(Source material)

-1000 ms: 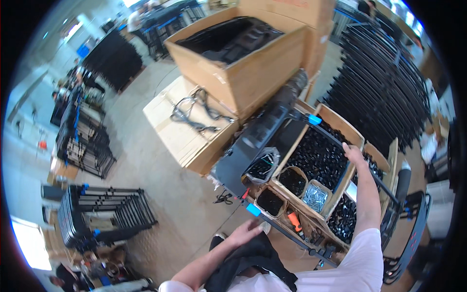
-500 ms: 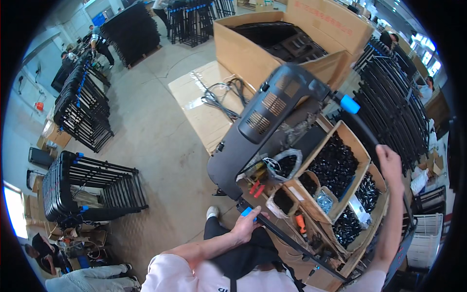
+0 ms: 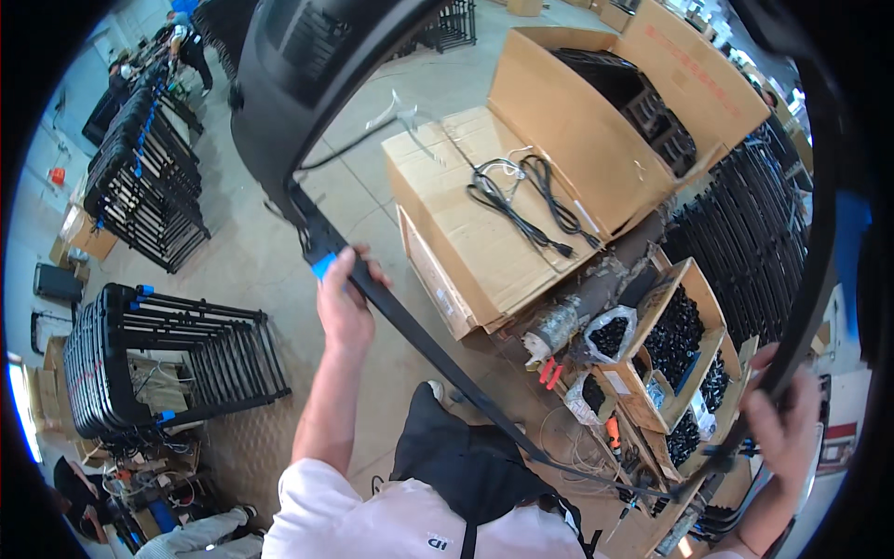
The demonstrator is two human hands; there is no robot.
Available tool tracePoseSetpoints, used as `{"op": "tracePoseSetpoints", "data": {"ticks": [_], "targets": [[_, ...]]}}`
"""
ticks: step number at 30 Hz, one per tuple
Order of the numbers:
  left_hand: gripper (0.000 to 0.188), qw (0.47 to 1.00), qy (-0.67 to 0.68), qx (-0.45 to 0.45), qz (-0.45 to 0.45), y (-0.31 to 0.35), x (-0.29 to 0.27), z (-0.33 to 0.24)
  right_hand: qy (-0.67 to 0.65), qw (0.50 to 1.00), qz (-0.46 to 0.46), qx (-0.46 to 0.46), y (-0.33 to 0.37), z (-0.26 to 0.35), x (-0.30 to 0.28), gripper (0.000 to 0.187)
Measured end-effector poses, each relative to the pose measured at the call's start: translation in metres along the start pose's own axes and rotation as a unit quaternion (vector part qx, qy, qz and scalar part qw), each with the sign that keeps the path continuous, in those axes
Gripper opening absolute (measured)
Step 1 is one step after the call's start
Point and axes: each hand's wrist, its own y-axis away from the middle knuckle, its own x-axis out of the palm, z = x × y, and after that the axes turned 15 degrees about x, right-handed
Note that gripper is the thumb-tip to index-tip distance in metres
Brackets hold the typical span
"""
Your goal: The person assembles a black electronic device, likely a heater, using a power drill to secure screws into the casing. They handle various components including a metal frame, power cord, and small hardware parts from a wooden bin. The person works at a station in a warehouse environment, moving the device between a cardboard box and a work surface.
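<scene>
Black housing point(image 3: 279, 102) is swinging past the left edge of the carton point(image 3: 456, 233), my left hand point(image 3: 346, 303) gripping its tubular frame point(image 3: 424, 349). Blur is masking the hold of my right hand point(image 3: 787, 424); slackness risks tipping.

Bright, even daylight on my feed, cool cast. Left-edge window point(image 3: 23, 401) blows out to white; more glare upper right. Floor point(image 3: 279, 326) picks up a soft sheen at left; shadows soft. Black cover point(image 3: 279, 102) up top reads very dark, little detail. Left hand point(image 3: 346, 307) fairly crisp; right hand point(image 3: 785, 424) motion-smeared, the tube point(image 3: 812, 270) beside it soft too. Cartons point(image 3: 577, 130) mid-frame clear. Fisheye bends things outward, corners black, blue fringe along rim. Far upper-left background mushy.
</scene>
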Motion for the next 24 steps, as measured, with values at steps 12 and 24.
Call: {"op": "tracePoseSetpoints", "data": {"ticks": [12,24], "targets": [[0.024,0.963,-0.249,-0.008,0.105,-0.187,-0.091,0.065,-0.242,0.949,0.198,0.049,-0.033,-0.051,0.345,0.029],[0.035,0.877,-0.451,-0.083,0.141,-0.299,-0.095,0.168,-0.363,0.921,0.119,0.072,-0.064,-0.084,0.632,0.031]]}}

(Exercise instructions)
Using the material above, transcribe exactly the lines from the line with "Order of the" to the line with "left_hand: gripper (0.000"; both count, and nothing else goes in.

(Written answer)
Order of the numbers:
  left_hand: gripper (0.000 to 0.188), qw (0.47 to 1.00), qy (-0.67 to 0.68), qx (-0.45 to 0.45), qz (-0.45 to 0.45), y (-0.31 to 0.35), x (-0.29 to 0.27), z (-0.33 to 0.24)

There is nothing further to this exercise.